Wang, HH, Wen, FQ, Dai, DL, Wang, JS, Zhao, J, Setchell, KD, Shi, LN, Zhou, SM, Liu, SX, Yang, QH
World journal of gastroenterology. 2018;(35):4086-4092
Abstract
Steroid 5β-reductase [aldo-keto reductase family 1 member D1 (AKR1D1)] is essential for bile acid biosynthesis. Bile acid deficiency caused by genetic defects in AKR1D1 leads to life-threatening neonatal hepatitis and cholestasis. There is still limited experience regarding the treatment of this disease. We describe an infant who presented with hyperbilirubinemia and coagulopathy but normal bile acid and γ-glutamyltransferase.

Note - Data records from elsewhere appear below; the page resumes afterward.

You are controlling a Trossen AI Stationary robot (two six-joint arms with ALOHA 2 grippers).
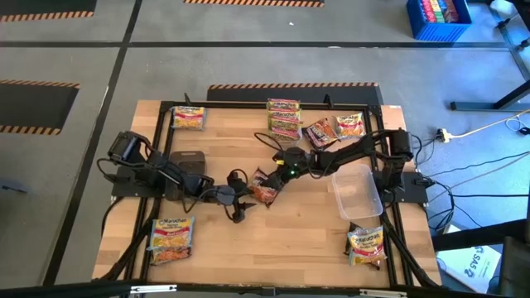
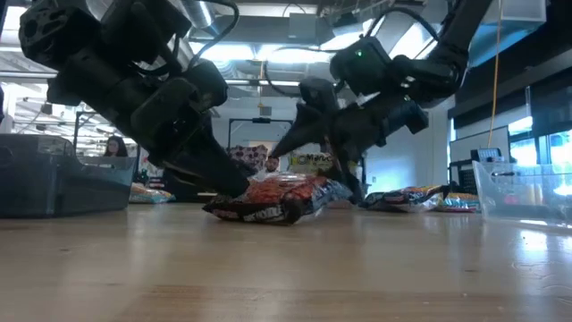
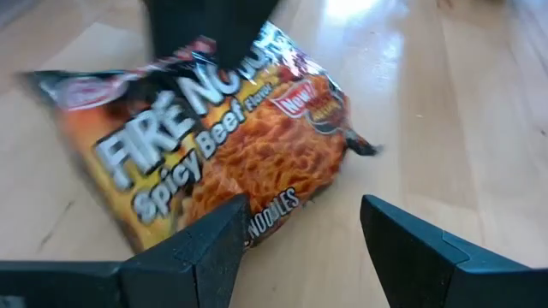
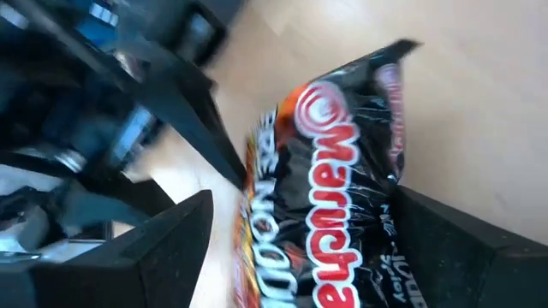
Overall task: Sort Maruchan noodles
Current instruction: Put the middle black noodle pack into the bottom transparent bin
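While both grippers (left gripper [image 1: 243,201], right gripper [image 1: 267,177]) sit spread over one dark packet [image 1: 263,194], they risk colliding or tearing it.

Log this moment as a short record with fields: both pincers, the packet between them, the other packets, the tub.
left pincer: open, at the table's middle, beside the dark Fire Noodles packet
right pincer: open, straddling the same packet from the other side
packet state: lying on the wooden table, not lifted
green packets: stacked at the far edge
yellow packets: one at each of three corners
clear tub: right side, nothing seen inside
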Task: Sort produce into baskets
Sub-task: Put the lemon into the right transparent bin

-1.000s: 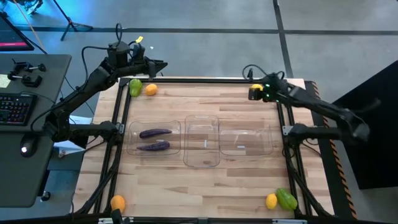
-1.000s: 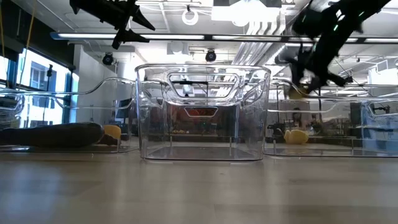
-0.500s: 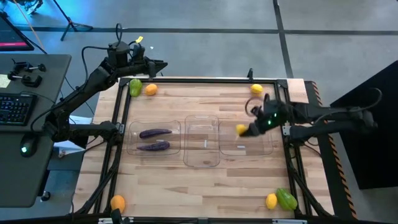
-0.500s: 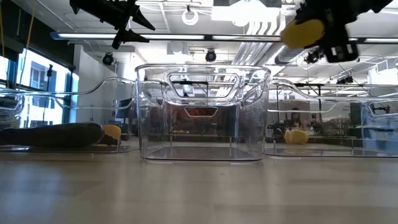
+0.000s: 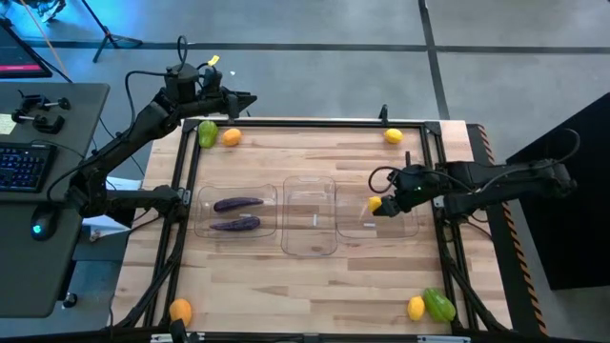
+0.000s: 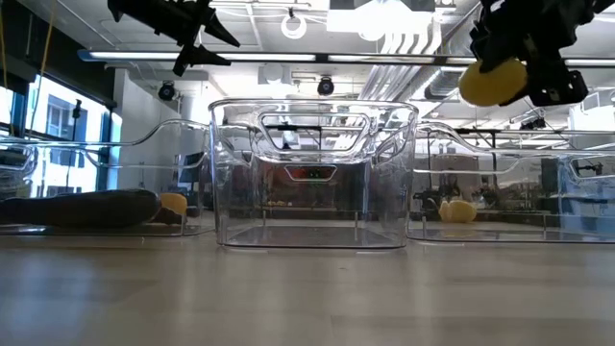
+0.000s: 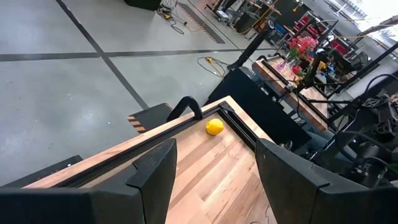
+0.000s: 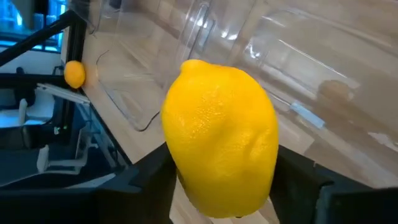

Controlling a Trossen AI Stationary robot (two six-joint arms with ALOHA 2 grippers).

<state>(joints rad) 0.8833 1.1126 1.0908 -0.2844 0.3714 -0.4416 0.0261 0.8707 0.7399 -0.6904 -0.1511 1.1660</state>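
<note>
My right gripper (image 5: 381,205) is shut on a yellow lemon (image 8: 221,137) above the right clear bin (image 5: 408,229); the lemon also shows in the low view (image 6: 493,83). The left bin (image 5: 205,227) holds two purple eggplants (image 5: 237,203), which lie on its floor. The middle bin (image 5: 310,248) stands between them. My left gripper (image 5: 250,99) waits open and empty, raised over the table's far left corner. My right gripper pinches the lemon between its two fingers (image 8: 149,180), one on each of its long sides (image 8: 177,162). The fingers come from the table's right side, slanting a little down. The lemon is lifted clear, above the right bin's rim.
A green lumpy piece (image 5: 207,134) and an orange fruit (image 5: 231,137) lie at the far left. A lemon (image 5: 394,135) lies at the far right. An orange fruit (image 5: 180,310) lies near left; a lemon (image 5: 416,307) and a green piece (image 5: 439,305) lie near right.
My right gripper has carried the lemon from the table's far right corner toward the near edge, to above the right bin, then gone down a little with it. It has stayed shut on the lemon.
</note>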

Gene analysis was performed using genomic DNA from peripheral lymphocytes from the patient, his parents, and his elder brother. The patient was compound heterozygous for c.919C>T in exon 8 and exhibited a loss of heterozygosity of the AKR1D1 gene, which led to an amino acid substitution of arginine by cysteine at amino acid position 307 (p.R307C). Based on these mutations, the patient was confirmed to have primary 5β-reductase deficiency. Ursodeoxycholic acid (UDCA) treatment did not have any effect on the patient. However, when we changed to chenodeoxycholic acid (CDCA) treatment, his symptoms and laboratory tests gradually improved. It is therefore crucial to supplement with an adequate dose of CDCA early to improve clinical symptoms and to normalize laboratory tests.